Singh emphasised that Knot Dating does not allow users to manually enter key personal details. “We don’t even have input fields for name, gender, date of birth, or hometown. All of this is retrieved directly from DigiLocker using government ID. Only our internal team can make changes manually.”
He acknowledged that OCR (optical character recognition) may occasionally misread a letter, but stressed that such errors are rare and do not allow users to fabricate identities. “I personally rechecked your error,” Singh said in his post. “Those details cannot be fabricated.”
On the platform’s use of AI, Singh rejected Ankit’s claim that the system did not use artificial intelligence. “Every user interacts with our AI during onboarding and beyond. It asks questions, understands preferences, and helps build profiles and matches. The algorithm is live and working fine. Whether or not a user chooses to engage deeply with the AI is up to them.”

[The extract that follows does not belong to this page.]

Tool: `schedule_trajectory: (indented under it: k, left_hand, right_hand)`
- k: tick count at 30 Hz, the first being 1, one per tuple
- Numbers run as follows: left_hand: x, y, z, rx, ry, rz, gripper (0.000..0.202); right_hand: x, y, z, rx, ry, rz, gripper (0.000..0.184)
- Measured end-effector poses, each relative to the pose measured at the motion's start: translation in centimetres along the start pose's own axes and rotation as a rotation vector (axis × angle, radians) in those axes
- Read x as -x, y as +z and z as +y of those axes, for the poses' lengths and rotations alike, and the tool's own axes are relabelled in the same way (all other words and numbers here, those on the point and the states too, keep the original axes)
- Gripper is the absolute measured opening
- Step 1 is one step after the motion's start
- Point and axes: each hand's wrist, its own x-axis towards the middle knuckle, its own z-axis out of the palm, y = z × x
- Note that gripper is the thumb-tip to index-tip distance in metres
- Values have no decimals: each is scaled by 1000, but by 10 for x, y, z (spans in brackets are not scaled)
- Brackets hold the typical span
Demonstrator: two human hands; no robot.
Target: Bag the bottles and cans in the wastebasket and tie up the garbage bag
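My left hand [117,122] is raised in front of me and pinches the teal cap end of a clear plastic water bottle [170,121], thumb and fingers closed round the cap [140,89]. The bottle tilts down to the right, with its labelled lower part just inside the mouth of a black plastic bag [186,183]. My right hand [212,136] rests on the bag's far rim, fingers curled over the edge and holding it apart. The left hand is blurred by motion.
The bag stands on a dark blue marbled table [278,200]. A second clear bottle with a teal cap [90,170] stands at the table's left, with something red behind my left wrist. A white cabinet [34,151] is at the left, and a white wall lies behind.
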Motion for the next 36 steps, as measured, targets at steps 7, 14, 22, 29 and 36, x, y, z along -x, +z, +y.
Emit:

The founder-CEO confirmed that Ankit’s account has since been taken down and the verification process reinforced. “This incident showed us how even a small miscommunication can slip through. We’ve tightened the process so no profile can bypass verification under any circumstances. Now, even if a request comes directly from me, it still goes through the same strict checks.”
He added that for Knot Dating, the lesson has already led to operational changes aimed at ensuring the integrity of its user base.